Le Ghana poursuit l’évacuation de ses ressortissants installés en Afrique du Sud. Les autorités ghanéennes ont annoncé qu’un millier de citoyens supplémentaires doivent regagner leur pays dimanche et lundi à bord de vols spéciaux affrétés par l’État.
Cette nouvelle phase de rapatriement fait suite à une première opération qui a déjà permis le retour d’environ 930 Ghanéens. Selon le ministère des Affaires étrangères, ces derniers vols devraient mettre fin à l’opération d’évacuation mise en place pour assurer la sécurité des ressortissants exposés aux attaques.
Les violences, qui touchent principalement des immigrés originaires d’autres pays africains, suscitent une vive inquiétude sur le continent. Face à cette situation, le président ghanéen John Mahama a appelé l’Union africaine à s’impliquer davantage afin de trouver une réponse commune au phénomène des attaques xénophobes en Afrique du Sud.

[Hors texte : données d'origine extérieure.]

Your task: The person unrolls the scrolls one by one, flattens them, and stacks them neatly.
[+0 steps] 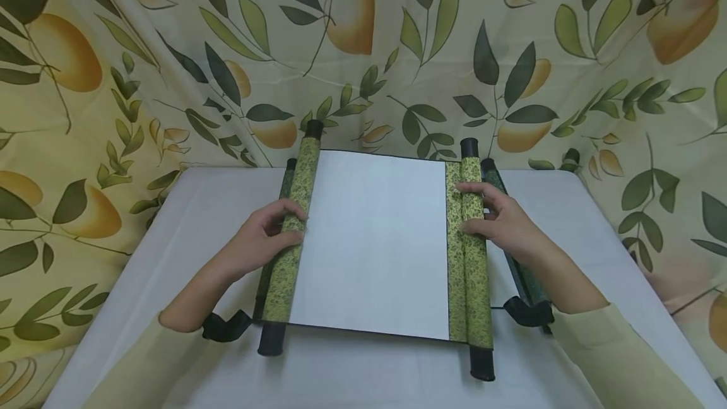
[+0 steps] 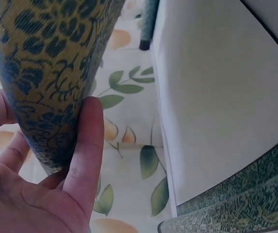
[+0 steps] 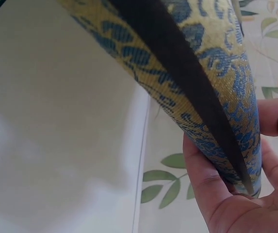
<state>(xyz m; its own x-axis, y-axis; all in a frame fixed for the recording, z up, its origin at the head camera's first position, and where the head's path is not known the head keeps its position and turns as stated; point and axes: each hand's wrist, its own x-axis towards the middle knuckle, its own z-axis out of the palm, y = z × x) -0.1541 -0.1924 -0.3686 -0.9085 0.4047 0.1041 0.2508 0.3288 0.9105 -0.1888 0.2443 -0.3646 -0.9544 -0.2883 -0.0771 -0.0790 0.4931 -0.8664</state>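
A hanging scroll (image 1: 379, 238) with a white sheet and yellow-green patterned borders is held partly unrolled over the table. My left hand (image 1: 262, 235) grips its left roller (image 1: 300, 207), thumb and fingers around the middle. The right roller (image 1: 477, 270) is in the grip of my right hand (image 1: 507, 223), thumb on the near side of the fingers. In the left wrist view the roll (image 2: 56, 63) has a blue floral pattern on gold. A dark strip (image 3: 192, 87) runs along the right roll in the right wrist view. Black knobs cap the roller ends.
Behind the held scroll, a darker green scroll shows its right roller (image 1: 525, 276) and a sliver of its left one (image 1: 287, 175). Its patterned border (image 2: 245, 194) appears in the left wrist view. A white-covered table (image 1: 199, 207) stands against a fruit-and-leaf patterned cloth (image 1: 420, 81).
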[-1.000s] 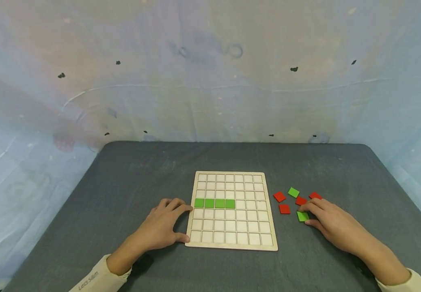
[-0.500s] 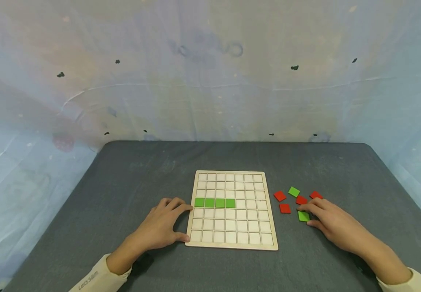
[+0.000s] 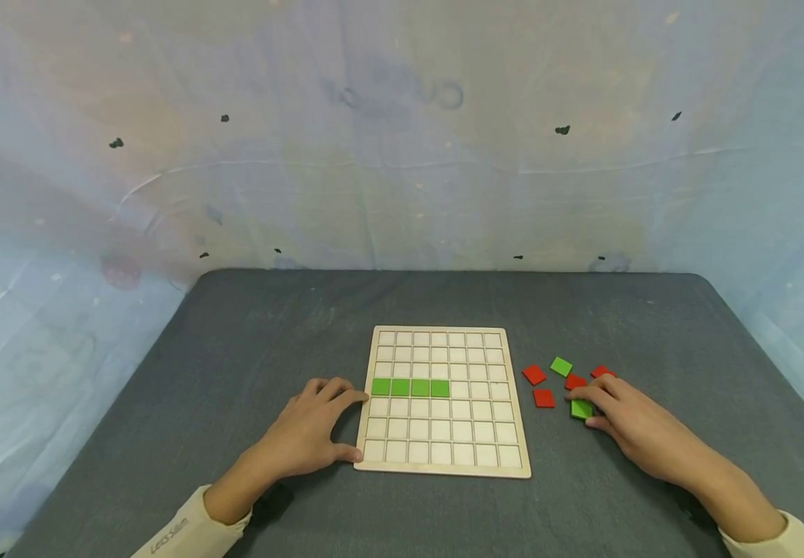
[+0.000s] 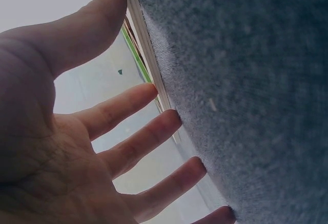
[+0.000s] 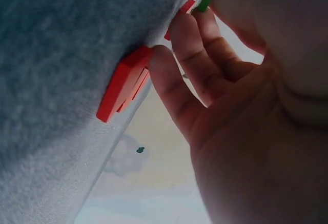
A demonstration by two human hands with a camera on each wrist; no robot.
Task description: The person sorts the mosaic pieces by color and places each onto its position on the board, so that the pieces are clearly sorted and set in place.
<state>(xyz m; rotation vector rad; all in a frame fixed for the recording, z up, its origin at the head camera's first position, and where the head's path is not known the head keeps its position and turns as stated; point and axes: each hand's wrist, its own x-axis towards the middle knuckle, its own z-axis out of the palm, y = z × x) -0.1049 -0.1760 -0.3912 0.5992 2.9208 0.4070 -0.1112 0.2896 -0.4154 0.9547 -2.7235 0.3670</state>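
Observation:
In the head view a light wooden grid board [image 3: 449, 470] lies on the dark grey table. Several green square tiles [image 3: 410, 387] fill the left part of its middle row. My left hand [image 3: 307, 434] rests at the board's left side, index fingertip and thumb touching its edge; the left wrist view shows the fingers [image 4: 120, 112] spread and fairly straight. At the right, my right hand [image 3: 642, 430] pinches a green square tile [image 3: 581, 410] between thumb and index finger. Only a sliver of that tile [image 5: 205, 1] shows in the right wrist view.
Around the right hand lie several red square tiles [image 3: 543, 398] and another green tile [image 3: 561, 366]. One red tile [image 5: 123, 83] is close to the fingers in the right wrist view. A pale patterned cloth [image 3: 402, 170] hangs behind the table [image 3: 276, 302].
My right thumb and index finger have closed on the green tile, which has shifted very slightly and now looks a little tilted. The left hand and board have stayed in place.

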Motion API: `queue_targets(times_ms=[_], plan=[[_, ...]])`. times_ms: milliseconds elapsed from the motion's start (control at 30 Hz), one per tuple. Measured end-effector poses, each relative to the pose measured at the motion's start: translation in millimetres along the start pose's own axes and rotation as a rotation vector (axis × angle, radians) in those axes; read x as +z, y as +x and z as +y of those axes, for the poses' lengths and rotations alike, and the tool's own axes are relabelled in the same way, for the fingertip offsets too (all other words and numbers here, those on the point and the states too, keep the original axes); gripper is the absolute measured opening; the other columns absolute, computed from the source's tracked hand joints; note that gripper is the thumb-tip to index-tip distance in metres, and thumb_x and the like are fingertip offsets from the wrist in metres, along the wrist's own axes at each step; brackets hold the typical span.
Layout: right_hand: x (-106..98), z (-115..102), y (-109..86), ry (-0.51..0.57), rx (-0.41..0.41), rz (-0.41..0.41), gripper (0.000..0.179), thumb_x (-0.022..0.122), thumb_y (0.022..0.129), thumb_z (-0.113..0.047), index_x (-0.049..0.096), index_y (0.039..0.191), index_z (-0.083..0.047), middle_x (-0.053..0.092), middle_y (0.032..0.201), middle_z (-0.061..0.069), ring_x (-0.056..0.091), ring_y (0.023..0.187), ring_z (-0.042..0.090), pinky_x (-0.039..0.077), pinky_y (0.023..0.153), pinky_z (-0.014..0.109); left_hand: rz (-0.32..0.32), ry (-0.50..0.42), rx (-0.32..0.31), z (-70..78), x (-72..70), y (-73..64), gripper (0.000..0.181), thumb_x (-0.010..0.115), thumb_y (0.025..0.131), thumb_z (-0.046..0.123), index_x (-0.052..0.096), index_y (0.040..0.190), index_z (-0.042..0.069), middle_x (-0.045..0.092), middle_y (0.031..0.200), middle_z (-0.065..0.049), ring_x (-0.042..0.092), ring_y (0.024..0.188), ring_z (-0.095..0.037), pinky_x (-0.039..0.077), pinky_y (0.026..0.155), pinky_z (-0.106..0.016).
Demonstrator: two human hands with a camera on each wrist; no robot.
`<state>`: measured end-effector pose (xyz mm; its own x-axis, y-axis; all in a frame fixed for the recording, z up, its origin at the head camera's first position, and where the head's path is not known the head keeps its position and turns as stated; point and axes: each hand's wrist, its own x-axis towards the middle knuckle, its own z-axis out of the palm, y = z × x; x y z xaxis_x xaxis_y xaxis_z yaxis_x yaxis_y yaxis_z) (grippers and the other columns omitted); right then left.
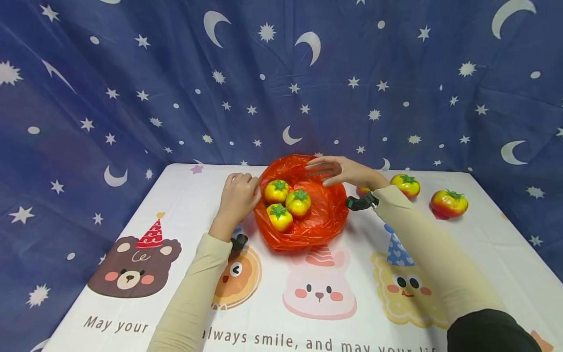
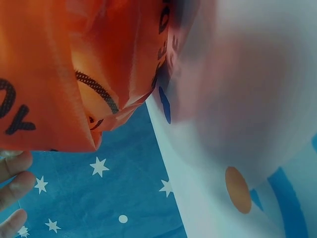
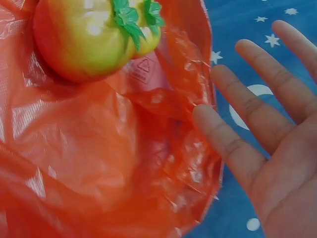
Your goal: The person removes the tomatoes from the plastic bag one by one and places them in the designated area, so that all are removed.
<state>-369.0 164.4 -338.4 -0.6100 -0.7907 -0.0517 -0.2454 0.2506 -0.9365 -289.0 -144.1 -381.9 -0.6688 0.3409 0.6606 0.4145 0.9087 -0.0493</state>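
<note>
Plastic bag [image 1: 325, 210], thin, crinkled and orange-red, gapes on the white cartoon-printed tablecloth [image 1: 193, 195] between my hands, with three glossy round yellow-and-red fruits [image 1: 298, 203] with green leafy tops clustered in its left half. My right hand [image 1: 340, 169] is at the far right part of its rim, fingers and thumb spread well apart, with hold of nothing; I cannot tell whether a fingertip brushes the plastic. My left hand [image 1: 239, 191] is at the bag's left edge, fingers bent, and I cannot tell whether they pinch the rim or only lie against it. Black lettering [image 2: 20, 120] on the bag's outside shows an O and a Y in the left wrist view; more letters run along a fold, too broken to read. Just beside the fruits, the right wrist view shows a small printed triangle mark [image 3: 143, 69], its detail blurred. Near me, the tablecloth reads "May your", then, past my left sleeve [image 1: 182, 303], "always smile, and may your", the next word cut off. Two similar fruits [image 1: 448, 204] lie right of the bag; another [image 1: 362, 191] is partly hidden by my right wrist.
</note>
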Motion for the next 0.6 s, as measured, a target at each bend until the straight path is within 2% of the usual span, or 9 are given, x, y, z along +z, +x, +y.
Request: queue_targets(times_ms=[167,433,600], plan=[[5,10,12.5,0.025,0.022,-0.015,0.065,0.065,0.085,-0.011,0.035,0.142,-0.002,0.035,0.147,0.024,0.032,0.137,0.039,0.043,0.102,0.045,-0.001,-0.005,0.000,0.2,-0.7,0.4,0.010,0.062,0.082,0.012,0.066,0.082,0.003,0.062,0.072,-0.011,0.059,0.074,-0.029,0.046,0.087,-0.044],[13,25,24.7,0.110,0.003,-0.071,0.063,0.062,0.085,-0.003,0.034,0.141,0.003,0.029,0.147,0.030,0.027,0.137,0.044,0.033,0.103,0.055,0.014,0.008,0.012,0.7,0.5,0.4,0.010,0.062,0.082,0.012,0.066,0.081,0.003,0.062,0.071,-0.011,0.059,0.073,-0.029,0.046,0.085,-0.044],[18,31,29.0,0.128,-0.010,-0.105,0.059,0.056,0.088,0.004,0.030,0.140,0.008,0.025,0.147,0.033,0.025,0.137,0.048,0.042,0.101,0.044,0.014,0.012,0.012,2.0,-1.0,0.6,0.009,0.062,0.081,0.011,0.066,0.081,0.003,0.062,0.071,-0.011,0.059,0.073,-0.029,0.046,0.085,-0.043]])
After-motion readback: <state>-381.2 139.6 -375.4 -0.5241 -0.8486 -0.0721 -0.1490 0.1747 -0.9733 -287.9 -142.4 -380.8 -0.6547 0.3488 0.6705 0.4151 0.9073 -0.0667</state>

Le chef de l’État estime également que les autorités sud-africaines doivent renforcer les mesures de protection des ressortissants étrangers présents sur leur territoire. Pour Accra, la sécurité des migrants africains doit constituer une priorité, quelles que soient les difficultés économiques ou sociales auxquelles est confronté le pays.
Selon plusieurs États africains, plus de 160 000 étrangers ont quitté l’Afrique du Sud depuis le mois de mai. La majorité de ces personnes proviennent de pays du continent et ont choisi de rentrer face au climat d’insécurité grandissant.
Cette vague de départs réflète les tensions autour de l’immigration en Afrique du Sud, où des épisodes de violences contre des étrangers se répètent depuis plusieurs années. Les autorités des pays concernés multiplient désormais les opérations de rapatriement afin de mettre leurs ressortissants à l’abri.
Le gouvernement ghanéen assure qu’il accompagnera les personnes rapatriées dans leur réinstallation et continuera de suivre l’évolution de la situation avec les autorités sud-africaines et les organisations régionales. Pour Accra, cette crise rappelle la nécessité de renforcer la coopération africaine afin de prévenir les violences xénophobes et de garantir la libre circulation des personnes dans un climat de sécurité et de respect mutuel.